Accounting software: last I checked, the ability to add and subtract was
rather trivial for computers. Yet somehow businesses think I should pay a
monthly fee for them to continue and add and subtract things from a ledger?
Ring tones, simple note-taking, "renting" music to play...

The list is getting rather large. Looking at my monthly spend, I'm paying a
lot of money each month for stuff -- whether I use it or not -- that I used to
just buy and use when I felt like it. The old model worked in my best
interests. The new model does not.

Something's gotta give. I can't imagine the online marketplace supporting
everything like this. I also am getting extremely concerned for the poor
people that we're effectively locking out of a huge class of software simply
because they can't make their monthly vig.</rant>

------
SeanDav
I am not a fan of Adobe, but this is hardly "Adobe caught lying". It is common
practice for the support people dealing with cancellations to have incentives
to try keep the client, and some scope on what they can offer, but this sounds
like an employee going too far and lying in order to meet his internal
targets.

------
jalanco
Here's an actual chat transcript of me trying to cancel my membership. Yes I
sound like a dick robot, but I become a dick robot when I'm forced to contact
the company--instead of just clicking a button--to cancel my membership:

info: Hi, we are currently helping other customers in line ahead of you. We'll
be with you as soon as possible.

While you wait, you can try our community forums where experts are online
24/7.

info: You are now chatting with 'Mahesh'

Mahesh: Hello! Welcome to Adobe Customer Service.

Mahesh: Hi there.

jalanco: Cancel my membership.

jalanco: Are you there? Cancel my membership. info: Your chat transcript will
be sent to xxxxxxxxxxxxxxxxx at the end of your chat.

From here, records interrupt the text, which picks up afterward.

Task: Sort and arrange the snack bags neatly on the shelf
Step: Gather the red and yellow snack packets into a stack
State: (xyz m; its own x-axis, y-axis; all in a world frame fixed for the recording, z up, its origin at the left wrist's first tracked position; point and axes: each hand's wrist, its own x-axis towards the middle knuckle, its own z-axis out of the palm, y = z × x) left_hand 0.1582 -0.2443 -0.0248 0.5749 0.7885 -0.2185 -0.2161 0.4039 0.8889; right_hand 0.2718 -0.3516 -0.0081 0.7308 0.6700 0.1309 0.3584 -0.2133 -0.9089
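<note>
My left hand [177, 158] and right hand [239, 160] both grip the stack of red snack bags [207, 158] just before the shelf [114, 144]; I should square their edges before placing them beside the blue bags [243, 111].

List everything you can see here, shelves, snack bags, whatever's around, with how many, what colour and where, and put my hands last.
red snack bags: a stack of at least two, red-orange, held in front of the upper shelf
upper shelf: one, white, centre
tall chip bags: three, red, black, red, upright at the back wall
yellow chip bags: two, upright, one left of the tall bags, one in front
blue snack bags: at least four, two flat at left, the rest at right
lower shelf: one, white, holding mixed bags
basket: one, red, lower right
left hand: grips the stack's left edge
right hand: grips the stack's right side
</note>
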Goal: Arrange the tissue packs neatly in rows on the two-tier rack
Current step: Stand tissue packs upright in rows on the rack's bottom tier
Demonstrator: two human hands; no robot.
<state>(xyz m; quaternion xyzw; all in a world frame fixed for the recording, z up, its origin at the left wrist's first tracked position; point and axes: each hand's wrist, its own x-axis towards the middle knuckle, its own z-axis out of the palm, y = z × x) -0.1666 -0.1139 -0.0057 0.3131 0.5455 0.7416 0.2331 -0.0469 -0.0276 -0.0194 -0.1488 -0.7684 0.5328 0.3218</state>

Mahesh: I will check and help you.

Mahesh: I see that you have the Creative Cloud plan (one-year) annual
commitment subscription with the monthly payment option under your account.

Mahesh: I am really sorry to see you go.

Mahesh: May I ask why you are choosing not to maintain your membership?

jalanco: Please cancel my membership. I don't have a lot of time.

Mahesh: An annual subscription requires a commitment for the full year and
monthly payments.

Mahesh: If you decide to end a one-year membership before the 12-month period
is over, you are charged 50% of the remaining amount left on your commitment.

Mahesh: In this case, if you are willing to cancel your annual subscription
now, you will be charged an early termination fee of USD 250.00.

Mahesh: Is that fine with you?

jalanco: No it is not fine with me. Cancel my membership.

Mahesh: I see that you've purchased a subscription with an annual commitment
with a monthly payment. Since you wish to cancel the subscription before the
end of one year period, you will be billed 50% of your monthly rate for the
remaining months in your annual commitment.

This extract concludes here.